(GIVEN DATA Opens)
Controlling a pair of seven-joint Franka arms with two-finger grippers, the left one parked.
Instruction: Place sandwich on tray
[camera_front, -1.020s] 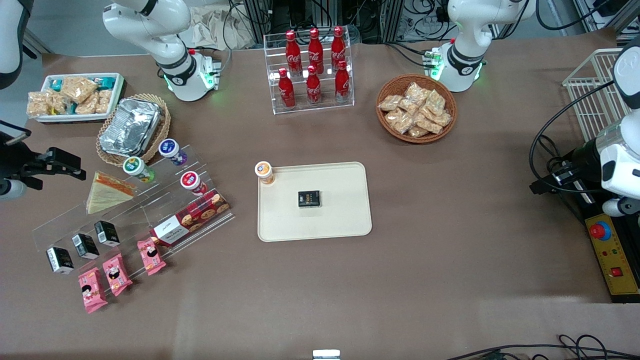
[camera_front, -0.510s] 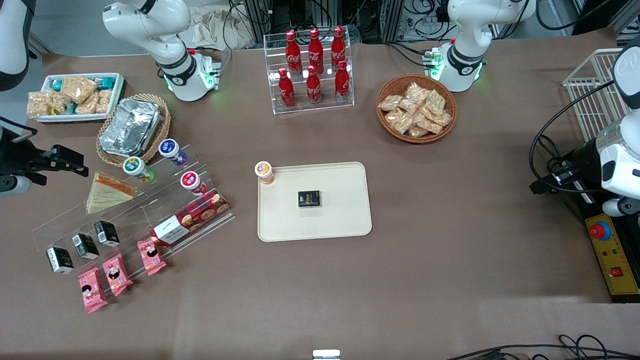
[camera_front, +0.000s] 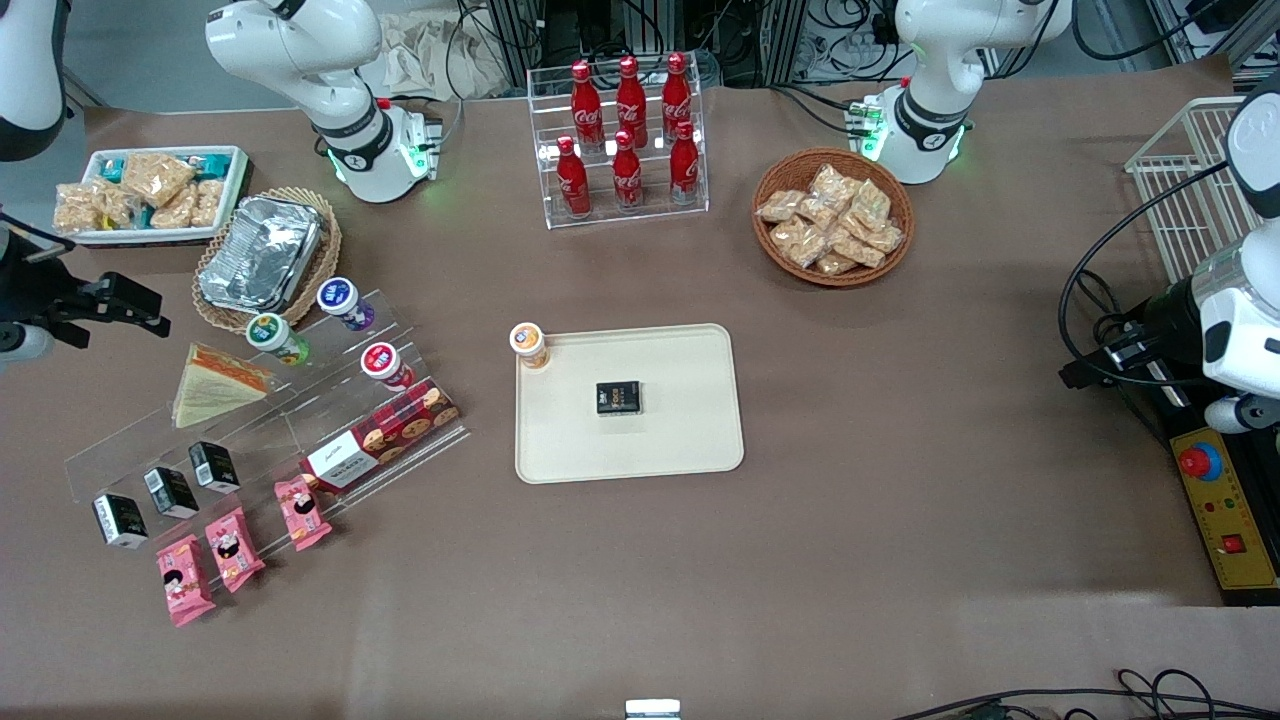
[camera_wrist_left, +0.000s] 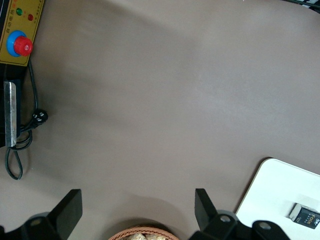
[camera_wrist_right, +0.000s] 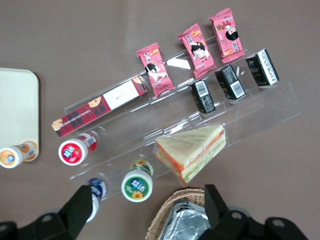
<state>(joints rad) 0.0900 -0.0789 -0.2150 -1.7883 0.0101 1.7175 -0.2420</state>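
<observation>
Black two-finger gripper (camera_front: 150, 323) hangs at the working arm's end of the brown counter (camera_front: 900, 520), jaws spread wide and empty, above and apart from the triangular clear-wrapped wedge sandwich (camera_wrist_right: 191, 150). Sandwich lies flat on the clear acrylic stepped rack (camera_front: 250, 420), beside the green-lidded cup (camera_wrist_right: 136, 184). Cream-beige rectangular plastic tray (camera_front: 690, 440) sits mid-counter, well apart, carrying a small black box (camera_front: 619, 397).
</observation>
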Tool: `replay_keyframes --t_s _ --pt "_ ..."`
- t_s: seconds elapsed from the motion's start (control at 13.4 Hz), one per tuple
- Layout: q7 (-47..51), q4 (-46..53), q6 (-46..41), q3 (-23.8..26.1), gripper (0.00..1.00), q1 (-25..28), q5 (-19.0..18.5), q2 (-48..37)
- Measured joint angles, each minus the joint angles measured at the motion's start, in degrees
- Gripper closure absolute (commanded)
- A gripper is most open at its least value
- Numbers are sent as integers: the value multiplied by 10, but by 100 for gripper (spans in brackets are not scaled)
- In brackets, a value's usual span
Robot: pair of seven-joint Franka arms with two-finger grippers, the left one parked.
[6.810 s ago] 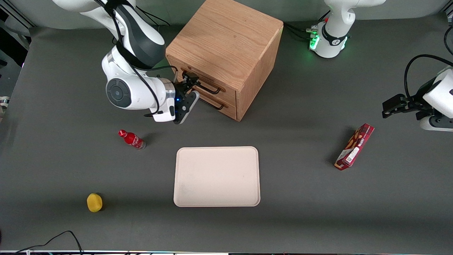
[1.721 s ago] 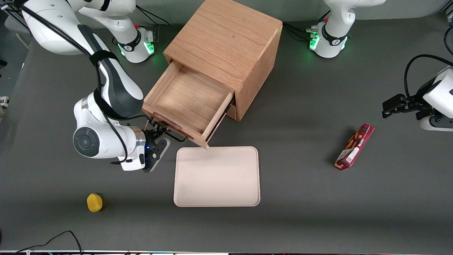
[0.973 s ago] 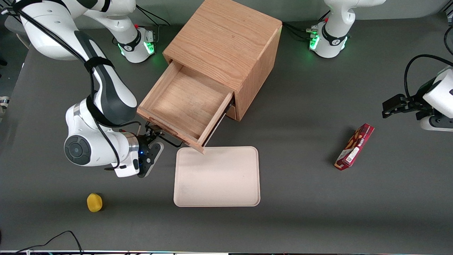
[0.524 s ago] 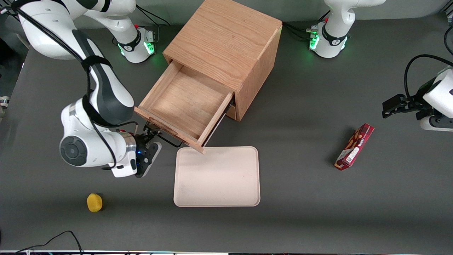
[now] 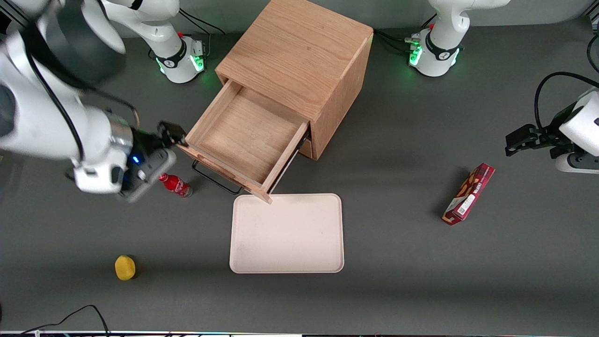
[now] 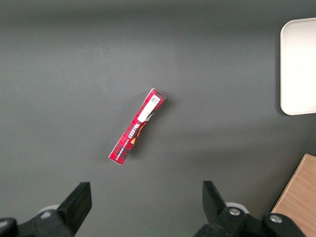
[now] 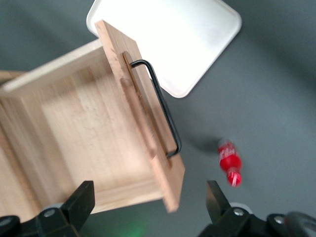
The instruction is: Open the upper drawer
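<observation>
Oak upper drawer (image 5: 243, 135) stands pulled out; your pincer (image 5: 164, 140) hangs wide and empty beside its front corner. You only need to retreat now.

Front view: high, looking steeply down on the whole worktop (image 5: 421, 290). Right wrist view: close, looking down past the spread end effector (image 7: 148, 207), raised at the drawer's (image 7: 89, 133) 9 o'clock. Shares drawer, tray (image 7: 168, 34) and bottle (image 7: 229, 160) with front. Left wrist view: looking down, higher up, on the box (image 6: 137, 126). Shares tray edge.

The light oak upper drawer (image 5: 244, 135) stands pulled fully out of the cabinet, black wire handle (image 5: 216, 179) facing seven o'clock.
</observation>
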Motion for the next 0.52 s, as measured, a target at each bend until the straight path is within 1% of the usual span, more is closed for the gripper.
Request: replay_keyframes --t_s 0.15,0.37,0.52 --pt "39 -1 -16 -14 0 -1 -1 -41" --pt "104 -7 -23 -69 0 -7 -1 -74" --pt "145 -31 -40 -78 0 -12 -1 -96"
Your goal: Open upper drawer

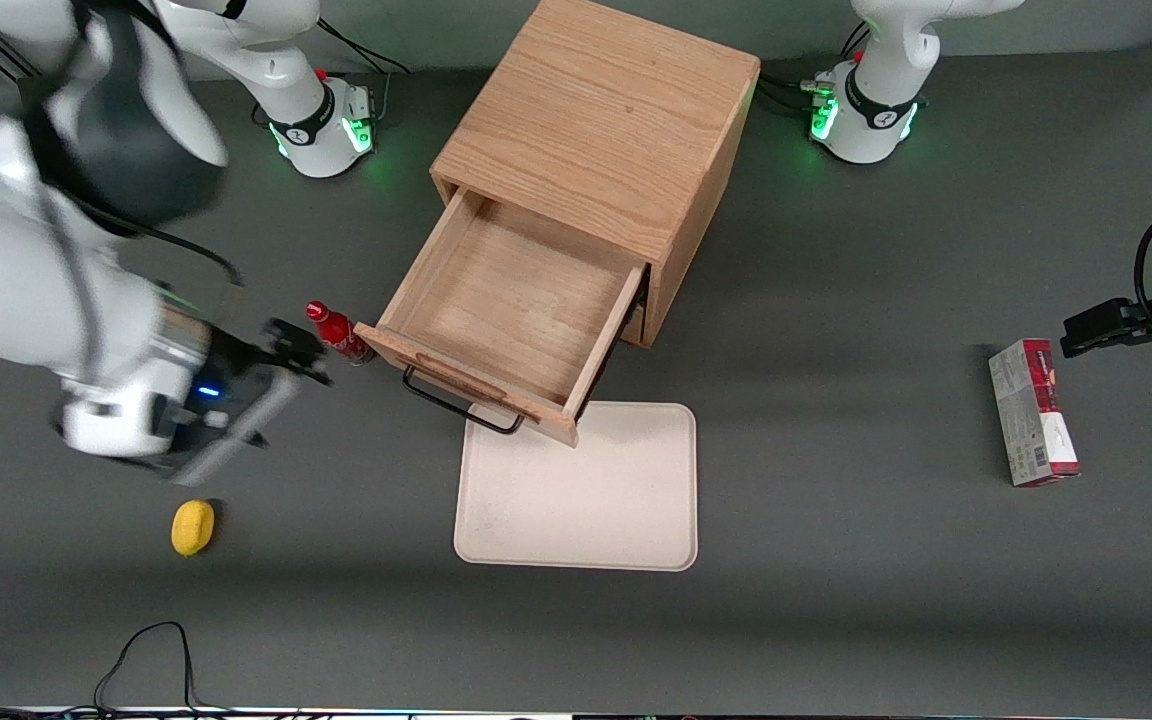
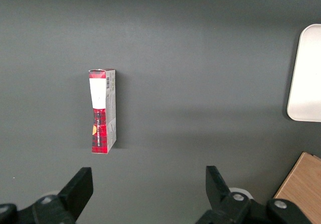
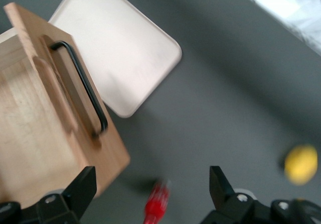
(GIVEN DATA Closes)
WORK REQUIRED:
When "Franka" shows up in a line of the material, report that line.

RESPONSE TO THIS EXERCISE:
Controlling a pair of seven-joint Franka arms with two-finger grippers, the left one parked.
Robot: pair of seven-joint Franka arms with two-finger grippers, the left one parked.

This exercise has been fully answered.